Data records
====================

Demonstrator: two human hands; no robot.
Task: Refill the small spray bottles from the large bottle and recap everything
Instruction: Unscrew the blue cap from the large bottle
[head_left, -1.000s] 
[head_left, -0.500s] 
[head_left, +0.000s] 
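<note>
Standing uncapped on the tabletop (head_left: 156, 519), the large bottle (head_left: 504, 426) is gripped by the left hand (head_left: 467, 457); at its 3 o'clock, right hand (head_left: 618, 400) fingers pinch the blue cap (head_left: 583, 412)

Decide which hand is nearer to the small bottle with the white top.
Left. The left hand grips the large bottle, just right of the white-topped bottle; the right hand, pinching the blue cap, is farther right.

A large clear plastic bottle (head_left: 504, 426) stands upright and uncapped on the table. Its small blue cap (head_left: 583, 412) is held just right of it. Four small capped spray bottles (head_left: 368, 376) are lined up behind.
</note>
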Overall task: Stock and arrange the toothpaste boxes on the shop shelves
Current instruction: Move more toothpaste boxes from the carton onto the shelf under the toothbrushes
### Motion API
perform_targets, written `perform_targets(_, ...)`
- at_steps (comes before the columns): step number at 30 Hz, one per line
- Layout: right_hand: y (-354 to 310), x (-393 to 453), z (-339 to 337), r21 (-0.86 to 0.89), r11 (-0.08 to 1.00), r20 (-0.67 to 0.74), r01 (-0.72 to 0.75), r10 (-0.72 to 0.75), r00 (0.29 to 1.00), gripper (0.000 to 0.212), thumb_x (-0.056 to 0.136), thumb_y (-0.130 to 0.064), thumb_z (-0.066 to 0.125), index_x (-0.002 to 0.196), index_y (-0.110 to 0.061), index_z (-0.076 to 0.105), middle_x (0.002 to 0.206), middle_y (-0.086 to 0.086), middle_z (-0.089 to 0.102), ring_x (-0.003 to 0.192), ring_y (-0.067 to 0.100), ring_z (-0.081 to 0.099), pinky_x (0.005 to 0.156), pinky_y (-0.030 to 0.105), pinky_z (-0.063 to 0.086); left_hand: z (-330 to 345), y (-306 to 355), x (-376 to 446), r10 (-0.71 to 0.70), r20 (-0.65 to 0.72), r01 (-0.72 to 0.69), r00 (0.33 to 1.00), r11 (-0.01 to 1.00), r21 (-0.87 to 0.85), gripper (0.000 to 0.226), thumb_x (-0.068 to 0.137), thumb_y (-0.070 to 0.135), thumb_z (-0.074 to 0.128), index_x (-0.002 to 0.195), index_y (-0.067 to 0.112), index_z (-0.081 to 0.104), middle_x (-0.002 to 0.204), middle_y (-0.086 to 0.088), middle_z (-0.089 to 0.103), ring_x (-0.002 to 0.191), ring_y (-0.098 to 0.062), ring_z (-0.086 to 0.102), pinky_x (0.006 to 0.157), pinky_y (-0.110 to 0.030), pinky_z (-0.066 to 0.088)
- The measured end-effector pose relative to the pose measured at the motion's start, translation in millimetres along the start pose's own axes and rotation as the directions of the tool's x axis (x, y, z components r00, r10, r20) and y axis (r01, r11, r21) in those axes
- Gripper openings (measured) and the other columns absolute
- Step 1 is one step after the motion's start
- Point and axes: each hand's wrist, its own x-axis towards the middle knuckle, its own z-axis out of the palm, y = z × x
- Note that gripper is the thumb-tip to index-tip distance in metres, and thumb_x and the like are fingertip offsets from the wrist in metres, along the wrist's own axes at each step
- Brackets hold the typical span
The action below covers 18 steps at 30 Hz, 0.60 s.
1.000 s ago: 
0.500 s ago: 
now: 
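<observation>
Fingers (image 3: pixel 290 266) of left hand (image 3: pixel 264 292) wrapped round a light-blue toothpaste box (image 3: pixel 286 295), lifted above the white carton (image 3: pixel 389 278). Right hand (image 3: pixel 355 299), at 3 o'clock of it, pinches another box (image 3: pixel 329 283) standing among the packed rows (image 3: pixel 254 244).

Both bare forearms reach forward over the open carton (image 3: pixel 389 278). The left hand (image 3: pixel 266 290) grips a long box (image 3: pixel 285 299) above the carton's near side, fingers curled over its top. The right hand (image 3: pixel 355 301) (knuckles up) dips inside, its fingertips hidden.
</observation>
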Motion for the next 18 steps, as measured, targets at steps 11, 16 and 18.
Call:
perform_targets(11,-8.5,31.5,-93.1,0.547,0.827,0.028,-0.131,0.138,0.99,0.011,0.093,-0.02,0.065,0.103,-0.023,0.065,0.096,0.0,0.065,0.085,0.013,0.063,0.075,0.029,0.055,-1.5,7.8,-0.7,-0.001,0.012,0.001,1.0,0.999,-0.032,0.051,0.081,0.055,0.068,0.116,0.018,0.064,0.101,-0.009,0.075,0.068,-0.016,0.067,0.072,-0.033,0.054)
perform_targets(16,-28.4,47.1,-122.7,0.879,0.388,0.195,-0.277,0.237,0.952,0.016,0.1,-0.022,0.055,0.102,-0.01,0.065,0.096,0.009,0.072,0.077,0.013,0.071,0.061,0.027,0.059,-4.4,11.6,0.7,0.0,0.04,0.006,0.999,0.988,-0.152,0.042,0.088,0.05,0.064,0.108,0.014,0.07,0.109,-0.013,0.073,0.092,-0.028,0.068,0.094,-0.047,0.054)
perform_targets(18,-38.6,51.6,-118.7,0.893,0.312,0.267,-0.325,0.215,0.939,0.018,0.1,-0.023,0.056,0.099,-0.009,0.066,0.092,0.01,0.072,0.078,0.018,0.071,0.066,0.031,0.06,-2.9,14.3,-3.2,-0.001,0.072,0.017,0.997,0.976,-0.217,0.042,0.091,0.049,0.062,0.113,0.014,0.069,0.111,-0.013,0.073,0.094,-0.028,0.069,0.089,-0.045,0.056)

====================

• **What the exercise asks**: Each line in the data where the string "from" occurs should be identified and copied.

• **Exercise result**:
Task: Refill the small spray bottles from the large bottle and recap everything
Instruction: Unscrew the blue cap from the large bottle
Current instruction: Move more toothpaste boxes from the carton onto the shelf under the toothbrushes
- Note that gripper is the thumb-tip to index-tip distance in metres, and thumb_x and the like are fingertip offsets from the wrist in metres, along the wrist's own axes at each step

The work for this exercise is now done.